Discours d’accueil de la séance de remise des insignes de docteur honoris causa de l’ULg ce 26 mars 2009

La longue tradition des doctorats honoris causa se perpétue aujourd’hui, comme chaque année. C’est le moment où l’Université marque une pause dans la vie trépidante qui lui est trop lourdement imposée. Elle s’arrête quelques instants de courir après les contrats, les conventions, les financements, les crédits, les subventions. Elle s’arrête quelques instants de courir pour attirer plus d’étudiants, puis pour arriver à les encadrer efficacement, pour améliorer ses méthodes pédagogiques, pour faire vivre son campus et l’animer, pour trouver de l’espace en ville et l’aménager, pour résoudre ses problèmes asphyxiants de mobilité. Elle s’arrête quelques instants de courir pour produire des publications, pour être présente dans le reste du monde, rivaliser ou coopérer avec ses sœurs universités voisines et lointaines. Elle s’arrête quelques instants de courir pour valoriser ses recherches, prendre des brevets, concéder des licences, créer des spin-offs. Elle s’arrête quelques instants de courir en essayant de comprendre le paysage de l’enseignement supérieur dont elle fait partie dans sa région, sa communauté, l’Europe et le vaste monde, comme on essaie de comprendre sa planète, son système solaire et sa galaxie, voire ce qui existe au delà, jusqu’au grand commencement, en se demandant ce que celà même veut dire…

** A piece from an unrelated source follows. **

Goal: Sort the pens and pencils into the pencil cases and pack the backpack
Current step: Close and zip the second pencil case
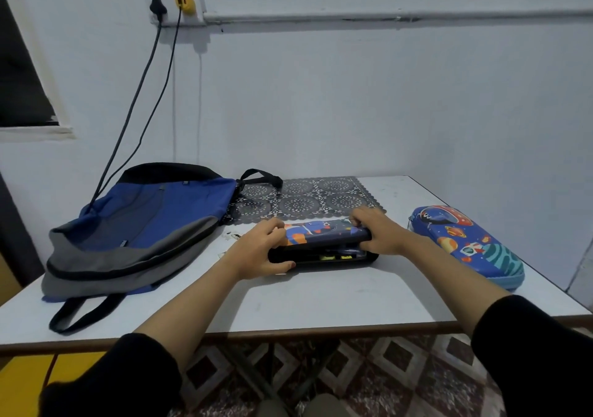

Elle s’arrête quelques instants de courir et se pose une vraie bonne question: «pour quoi faire?».
Et la meilleure réponse lui vient des autres, de ceux-là qui nous donnent au moins l’illusion que là où ils travaillent, les choses sont différentes. Ce n’est qu’une illusion, bien sûr, la vie est trépidante partout, mais lorsqu’on se penche sur la beauté de l’œuvre de nos collègues lointains, il n’y paraît pas. C’est certainement l’impression qu’ils ont, eux aussi, à notre égard, et c’est une partie importante du caractère fondamental de la cérémonie d’aujourd’hui: le regard vers les autres, dans un moment de calme et de sérénité.

En effet, le chercheur, comme l’artisan — et sans doute comme tout le monde — a besoin de maîtres, d’exemples et de repères. Il a besoin de personnalités qui lui servent de référence, de balise, de guide d’une certaine façon. Il est facile de se considérer soi-même comme excellent, mais il faut savoir se confronter à deux mesures essentielles : le jugement par ses pairs et la recherche de l’exemple. La première, on l’affronte lorsqu’on décide de publier ses travaux, la seconde, lorsqu’on s’inspire de ceux des autres. Et de cette deuxième mesure naît quelquefois l’admiration, celle-là même qui se traduit un jour par le bonheur d’inviter son modèle et de le faire adopter comme un des siens par sa communauté académique tout entière, puisque le corps académique nomme les docteurs honoris causa à l’exigeante majorité des 2/3. L’acceptation par le lauréat est, elle aussi, une épreuve à franchir, puisqu’elle implique qu’il accepte de faire désormais partie de l’université qui l’accueille et d’en devenir membre d’honneur.

Décerner ainsi ce diplôme à une personnalité de grand calibre consiste à l’honorer, c’est évident, et c’est ce que nos docteurs honoris causa ne manquent jamais de nous dire, mais nous devons avant tout retenir que ce sont eux qui nous honorent et que nous en tirons fierté.

C’est pourquoi je me réjouis aujourd’hui d’accueillir nos hôtes et je demanderai, dans quelques instants, à leurs «parrains» liégeois de les présenter et donc de tenter l’impossible : expliquer, en quelques mots et de manière compréhensible pour tous, les qualités et les accomplissements de nos lauréats de ce jour.